All Our Broken Pieces is one of my favorite books of the year! I'm so excited to get to talk to L.D. about the book and her unique path to publishing. If you haven't already, I recommend you go ahead and read my review so you have some context, and if you'd like to purchase the book, you can use my link here. 
1. Since All Our Broken Pieces is your YA debut but not your official debut book, I’m wondering about its beginning and publication process. Why did you decide to write a YA story. What was its road to publication like? Did already having another book, even though its in a different genre, influence your path?
I love this question!
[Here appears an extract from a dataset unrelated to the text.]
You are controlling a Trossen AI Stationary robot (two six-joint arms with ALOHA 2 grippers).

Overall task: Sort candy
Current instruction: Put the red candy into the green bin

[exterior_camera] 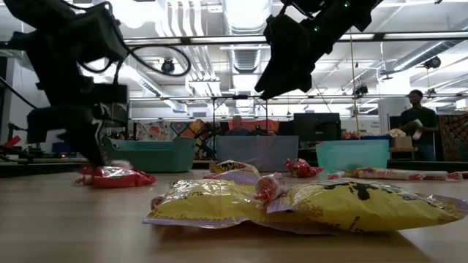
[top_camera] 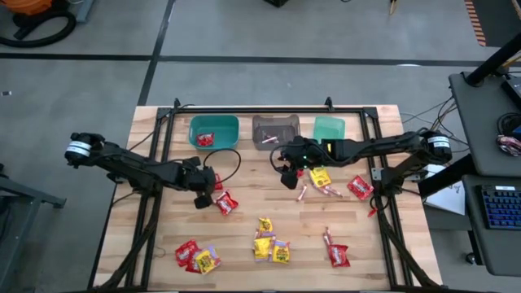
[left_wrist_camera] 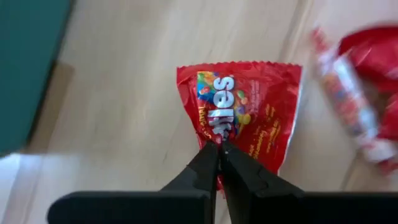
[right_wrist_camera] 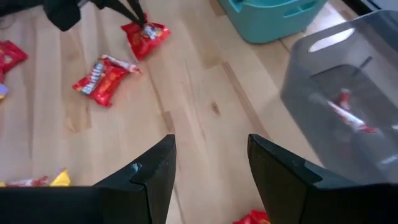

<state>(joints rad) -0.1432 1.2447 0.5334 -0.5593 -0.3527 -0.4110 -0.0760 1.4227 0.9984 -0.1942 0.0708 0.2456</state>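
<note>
Flanking red packet (left_wrist_camera: 239, 112): pinkish stick (left_wrist_camera: 348, 102).

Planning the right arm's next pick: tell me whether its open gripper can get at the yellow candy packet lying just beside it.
Probably yes. The right gripper hangs open above the wooden table, and the yellow candy packet lies flat close by, with nothing on top. A thin pinkish candy stick lies nearby and could get nudged.

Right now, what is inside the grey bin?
The grey bin holds thin pinkish sticks, seen through its translucent wall from the right wrist view. The floor behind its near wall is hidden.
</note>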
It’s not technically my official debut but it is in a way because it will be the first time I’m ever able to physically hold a paper copy of one of my books in my hands, and who doesn’t dream of that? I still need to pinch myself some days to remember that this is real! 
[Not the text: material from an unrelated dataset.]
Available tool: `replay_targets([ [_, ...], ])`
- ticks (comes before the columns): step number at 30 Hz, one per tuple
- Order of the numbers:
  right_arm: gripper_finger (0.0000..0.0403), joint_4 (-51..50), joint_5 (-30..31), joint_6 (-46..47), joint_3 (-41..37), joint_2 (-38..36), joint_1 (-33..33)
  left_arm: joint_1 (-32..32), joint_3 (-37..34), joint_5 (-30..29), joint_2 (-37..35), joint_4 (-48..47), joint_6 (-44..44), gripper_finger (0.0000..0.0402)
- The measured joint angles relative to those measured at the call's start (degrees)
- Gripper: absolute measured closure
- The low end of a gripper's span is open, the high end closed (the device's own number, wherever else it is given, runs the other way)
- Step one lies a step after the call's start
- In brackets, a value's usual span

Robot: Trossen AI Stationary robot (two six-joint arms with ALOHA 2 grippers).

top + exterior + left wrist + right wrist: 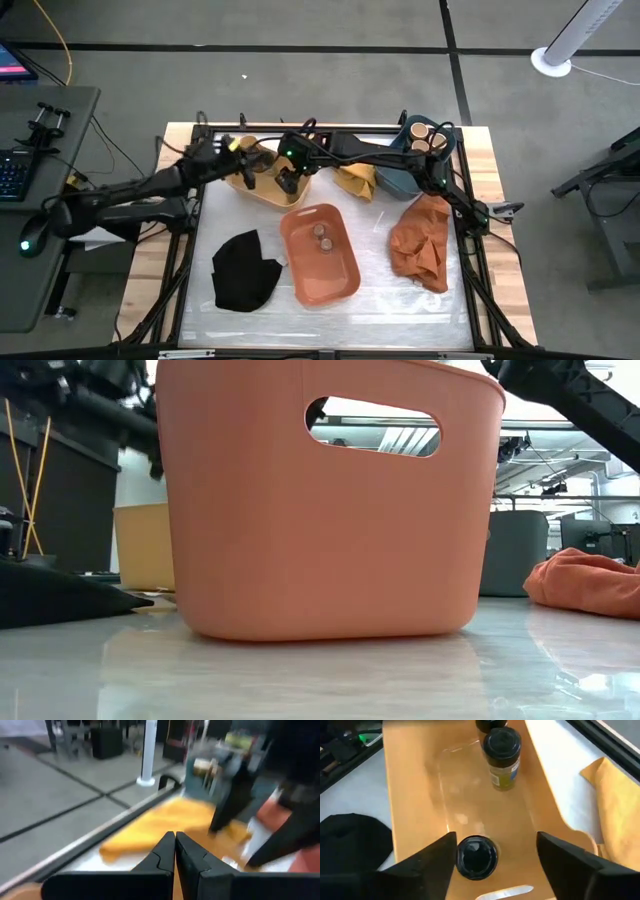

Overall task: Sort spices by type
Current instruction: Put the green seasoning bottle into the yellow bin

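Inside the yellow tub [420, 795], a black-capped jar [477, 857] stands between the spread fingers of the right gripper [495, 857], untouched. That arm reaches leftward across the table's far side. The left gripper [175, 851], fully closed and empty, hovers nearby.

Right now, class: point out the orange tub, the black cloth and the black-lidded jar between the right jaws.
orange tub [345, 283], high view, near rim
black cloth [243, 272], high view, middle
black-lidded jar [477, 857], right wrist view, lid
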Motion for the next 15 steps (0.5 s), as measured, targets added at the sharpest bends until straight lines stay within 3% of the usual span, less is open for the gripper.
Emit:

My writing history involves starting to publicly share my work on the platform, Wattpad. For a very long time all I wrote was YA. The first novel I ever finished (it’s kind of cringeworthy) was YA posted to Wattpad. 

The book that came before ALL OUR BROKEN PIECES is the same one that got me signed with my agent, and obviously was my first published work. At the time, New Adult was massively popular on Wattpad, so I wrote a new adult story called THE ENCHANTMENT OF EMMMA FLETCHER. It got picked up by pocket books (which is the ebook division of Simon and Schuster), removed from Wattpad, and e-published. 

Afterward, my agent asked for more ideas so we could chat about what to work on next. I figured I should make it similar to my existing genre and I sent him 6 or 7 ideas. ALL OUR BROKEN PIECES was the only YA idea on that list. I told my agent that’s what I wanted to write the most. It’s where my best writing voice came from and where I wanted to go again. He fully supported the idea and I started writing. 

I have a very unusual road to publication for this specific book—although not unusual for many writers on their journey in general. I suppose the road started 15 years ago when I decided I wanted to be a published writer and naturally an uphill climb, many stories, countless rejections, self loathing, questioning life choices, dusting self off, getting up, trying again followed for many years.  

But from the day I sent my finished manuscript to John, my agent, it went out on submission about two weeks later . Three weeks after we had our first reply which was a preempt offer from Hyperion. The rest, as they say, is history. :) 

2. You masterfully craft both Lennon and Kyler’s voices to be completely distinct, which is not an easy skill. What helped you find their voices, and what advice do you have for writers who are trying to write multiple POVs?
You kind of answer the question in your question. The key is making your POV completely and utterly distinct. If there were no chapter heading you should still be able to tell who is doing the talking. People are so unique as their authentic selves. We think, talk, look, and feel differently, Your characters need to do this too! 

As for their voices, I don’t know—dig deep ? Characterization is what drives a story. Use your own thoughts and feelings and experiences and inject those into your writing as much as possible. If you have friends that have the coolest personality traits, or outlooks on life, borrow from them. As a writer, you need to collect pieces of people and their stories and their feelings and experiences in everyday life and put it on the paper. In my opinion, that’s the key to making characters relatable. 

3. Kyler is a musician and a skilled one at that. Was that always part of his character? I love all of his lyrics and wish they were real songs! Were they hard to write? 
I have an unhealthy obsession with music and a weakness for musicians. 100% always always part of his character. I tried desperately to teach myself the actual fundamentals of a song, like verses, and bridges, etc but most of them still ended up basically as poems. It was not hard to write them, because by that point, I felt Kyler so deeply, it was easy to express what he wanted to say. 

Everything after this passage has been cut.